> TASK DIRECTIONS: Go through the records, and copy each line in which the string "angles" is present.

> DATA SHOWN:
────

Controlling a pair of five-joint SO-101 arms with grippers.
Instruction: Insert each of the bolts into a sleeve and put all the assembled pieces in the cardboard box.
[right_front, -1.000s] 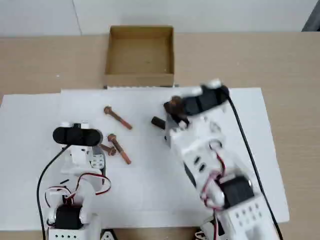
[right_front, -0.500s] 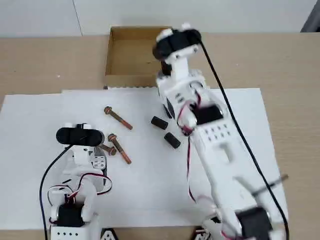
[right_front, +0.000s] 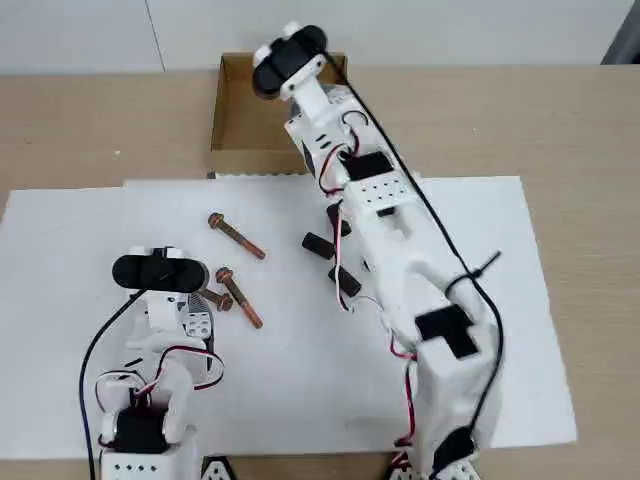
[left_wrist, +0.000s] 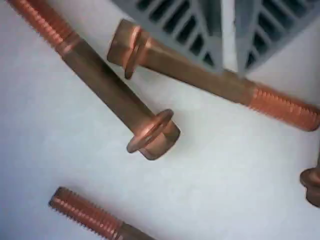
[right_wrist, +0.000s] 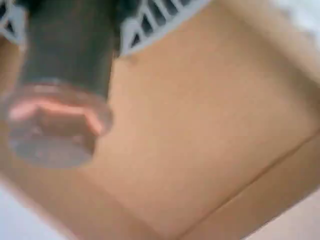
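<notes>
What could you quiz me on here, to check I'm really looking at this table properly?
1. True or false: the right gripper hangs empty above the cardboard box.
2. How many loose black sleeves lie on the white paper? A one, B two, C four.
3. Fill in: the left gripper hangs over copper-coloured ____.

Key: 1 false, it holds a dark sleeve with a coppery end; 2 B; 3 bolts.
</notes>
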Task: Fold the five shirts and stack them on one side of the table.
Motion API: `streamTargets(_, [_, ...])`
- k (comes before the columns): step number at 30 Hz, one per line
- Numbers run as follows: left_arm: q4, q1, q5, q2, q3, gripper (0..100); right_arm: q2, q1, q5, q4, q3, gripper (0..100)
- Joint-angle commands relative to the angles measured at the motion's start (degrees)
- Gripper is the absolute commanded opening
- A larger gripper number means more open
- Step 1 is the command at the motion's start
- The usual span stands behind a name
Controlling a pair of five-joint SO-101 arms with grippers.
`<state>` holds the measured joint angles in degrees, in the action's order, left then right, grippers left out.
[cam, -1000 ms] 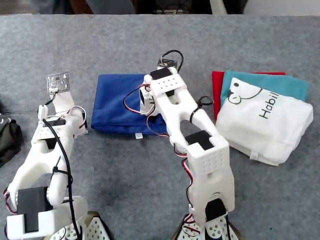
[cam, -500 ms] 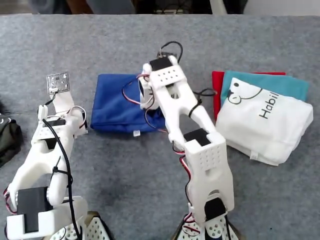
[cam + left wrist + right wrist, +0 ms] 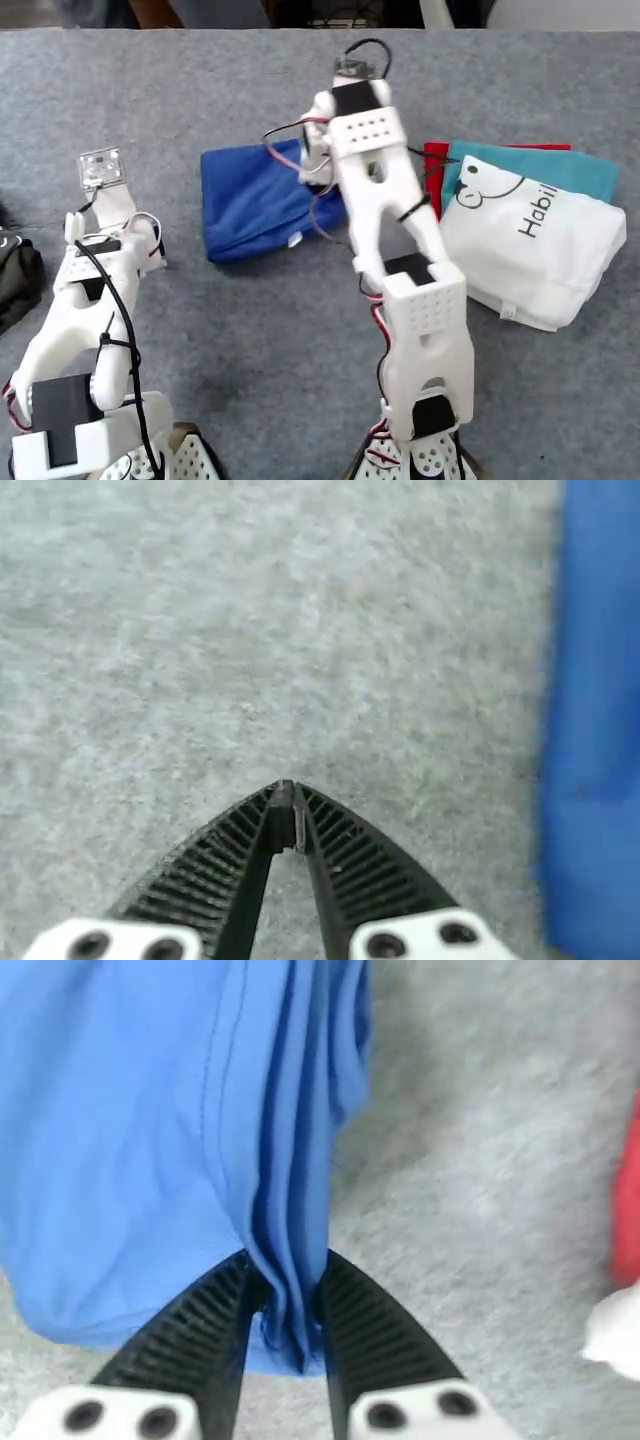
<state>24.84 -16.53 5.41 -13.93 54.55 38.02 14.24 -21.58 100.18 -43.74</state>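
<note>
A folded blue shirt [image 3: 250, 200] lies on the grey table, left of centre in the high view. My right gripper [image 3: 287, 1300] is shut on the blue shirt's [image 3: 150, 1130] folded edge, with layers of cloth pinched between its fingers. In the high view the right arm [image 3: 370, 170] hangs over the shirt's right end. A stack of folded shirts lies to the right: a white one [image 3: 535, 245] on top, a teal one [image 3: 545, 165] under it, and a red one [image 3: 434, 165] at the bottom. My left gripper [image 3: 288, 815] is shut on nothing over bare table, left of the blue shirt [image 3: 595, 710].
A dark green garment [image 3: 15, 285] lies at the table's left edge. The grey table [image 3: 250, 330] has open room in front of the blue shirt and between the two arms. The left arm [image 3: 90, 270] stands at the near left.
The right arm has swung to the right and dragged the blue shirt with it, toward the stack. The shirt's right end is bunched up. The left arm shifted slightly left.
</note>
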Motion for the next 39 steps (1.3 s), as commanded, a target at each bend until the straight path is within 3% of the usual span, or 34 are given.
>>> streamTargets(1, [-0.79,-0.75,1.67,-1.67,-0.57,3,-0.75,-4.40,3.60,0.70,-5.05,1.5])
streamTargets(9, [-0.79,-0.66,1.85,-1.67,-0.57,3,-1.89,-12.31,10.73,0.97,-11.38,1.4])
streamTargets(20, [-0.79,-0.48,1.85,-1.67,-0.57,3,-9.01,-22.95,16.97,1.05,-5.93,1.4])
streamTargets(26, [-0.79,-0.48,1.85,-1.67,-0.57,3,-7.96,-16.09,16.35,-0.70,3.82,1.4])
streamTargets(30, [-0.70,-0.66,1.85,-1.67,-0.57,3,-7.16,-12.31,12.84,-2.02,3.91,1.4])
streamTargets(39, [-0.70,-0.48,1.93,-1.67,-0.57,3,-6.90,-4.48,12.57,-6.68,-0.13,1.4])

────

> WRITTEN RESPONSE:
- Joint-angle commands relative to the angles measured at the motion's start (degrees)
`<state>` holds the measured joint angles in degrees, in the action's order, left then right, grippers left out.

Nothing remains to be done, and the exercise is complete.